TASK BRIEF - Everything in the listing should be transcribed exactly, apart from the pictures.

DATASET EXCERPT -
........

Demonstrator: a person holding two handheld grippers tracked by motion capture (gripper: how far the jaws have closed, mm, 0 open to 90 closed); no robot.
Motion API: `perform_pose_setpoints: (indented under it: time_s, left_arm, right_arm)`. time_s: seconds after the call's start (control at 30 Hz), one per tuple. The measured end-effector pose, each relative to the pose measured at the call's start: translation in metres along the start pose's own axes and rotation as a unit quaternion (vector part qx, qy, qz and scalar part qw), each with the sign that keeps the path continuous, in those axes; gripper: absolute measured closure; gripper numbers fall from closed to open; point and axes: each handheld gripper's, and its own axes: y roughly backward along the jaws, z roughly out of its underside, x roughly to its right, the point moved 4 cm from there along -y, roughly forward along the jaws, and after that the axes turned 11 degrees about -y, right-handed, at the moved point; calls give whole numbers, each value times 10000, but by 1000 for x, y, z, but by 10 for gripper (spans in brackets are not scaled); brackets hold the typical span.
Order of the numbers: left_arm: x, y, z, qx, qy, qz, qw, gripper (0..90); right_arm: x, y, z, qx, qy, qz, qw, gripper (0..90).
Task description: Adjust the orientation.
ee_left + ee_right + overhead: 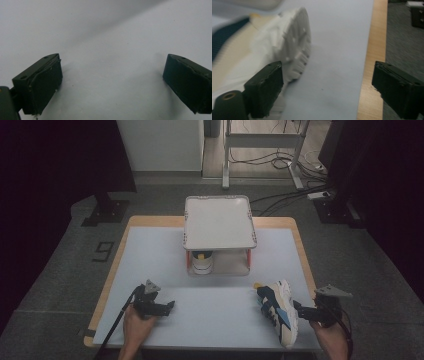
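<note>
A white, blue and beige sneaker [277,312] lies on the pale blue mat [220,315] at the front right, its white sole [289,47] turned toward my right gripper [299,309]. That gripper [327,82] is open. In the right gripper view the sole's edge sits close by the left jaw and a wide gap separates it from the other jaw. A second shoe [202,262] stands under the white raised tray [220,222]. My left gripper [170,306] rests low over the mat at the front left, open [111,82], with nothing between its jaws.
The raised tray stands on red legs at the back middle of the table. The table's wooden edge [372,50] runs close beside the right gripper, with dark floor [402,32] beyond it. A black stand base [107,212] and cables lie on the floor behind the table.
</note>
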Motion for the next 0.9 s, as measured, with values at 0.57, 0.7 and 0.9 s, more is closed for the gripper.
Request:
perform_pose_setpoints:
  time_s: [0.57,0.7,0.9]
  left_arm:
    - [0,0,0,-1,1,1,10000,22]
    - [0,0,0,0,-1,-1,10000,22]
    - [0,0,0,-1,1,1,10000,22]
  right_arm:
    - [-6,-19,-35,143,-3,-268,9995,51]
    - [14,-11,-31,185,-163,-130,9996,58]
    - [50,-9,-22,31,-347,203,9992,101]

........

RESPONSE TO THE TASK -
Demonstrator: a person holding two handheld grippers tracked by motion capture (gripper: how far the jaws have closed, mm, 0 open to 90 closed); no robot.
Motion API: `perform_pose_setpoints: (indented under it: time_s, left_arm, right_arm)`. time_s: seconds after the call's start (control at 30 Hz), one per tuple. The measured end-effector pose, each relative to the pose measured at the call's start: translation in metres along the start pose's own axes and rotation as a unit quaternion (vector part qx, qy, qz and scalar part qw), each with the sign that keeps the path continuous, in those axes; gripper: absolute measured closure; gripper numbers fall from closed to open; point and axes: each handheld gripper's, and its own axes: y roughly backward along the jaws, z roughly out of its underside, x roughly to its right, the point moved 4 cm from there along -y, roughly forward along the jaws, and after that the axes turned 11 degrees about -y, right-handed, at the moved point; calls give whole numbers, each value times 10000, but by 1000 for x, y, z, but by 10 for gripper (spans in brackets are not scaled); brackets hold the typical span.
Order of the numbers: left_arm: x, y, z, qx, qy, qz, qw, gripper (0..90); right_arm: x, y, z, qx, qy, qz, qw, gripper (0..90).
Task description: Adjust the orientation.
ee_left + ee_right + overhead: 
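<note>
A white, blue and beige sneaker [277,312] lies on the pale blue mat [220,315] at the front right, its white sole [289,47] turned toward my right gripper [299,309]. That gripper [327,82] is open. In the right gripper view the sole's edge sits close by the left jaw and a wide gap separates it from the other jaw. A second shoe [202,262] stands under the white raised tray [220,222]. My left gripper [170,306] rests low over the mat at the front left, open [111,82], with nothing between its jaws.
The raised tray stands on red legs at the back middle of the table. The table's wooden edge [372,50] runs close beside the right gripper, with dark floor [402,32] beyond it. A black stand base [107,212] and cables lie on the floor behind the table.
</note>
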Motion for the next 0.9 s, as measured, with values at 0.57, 0.7 and 0.9 s, more is closed for the gripper.
Request:
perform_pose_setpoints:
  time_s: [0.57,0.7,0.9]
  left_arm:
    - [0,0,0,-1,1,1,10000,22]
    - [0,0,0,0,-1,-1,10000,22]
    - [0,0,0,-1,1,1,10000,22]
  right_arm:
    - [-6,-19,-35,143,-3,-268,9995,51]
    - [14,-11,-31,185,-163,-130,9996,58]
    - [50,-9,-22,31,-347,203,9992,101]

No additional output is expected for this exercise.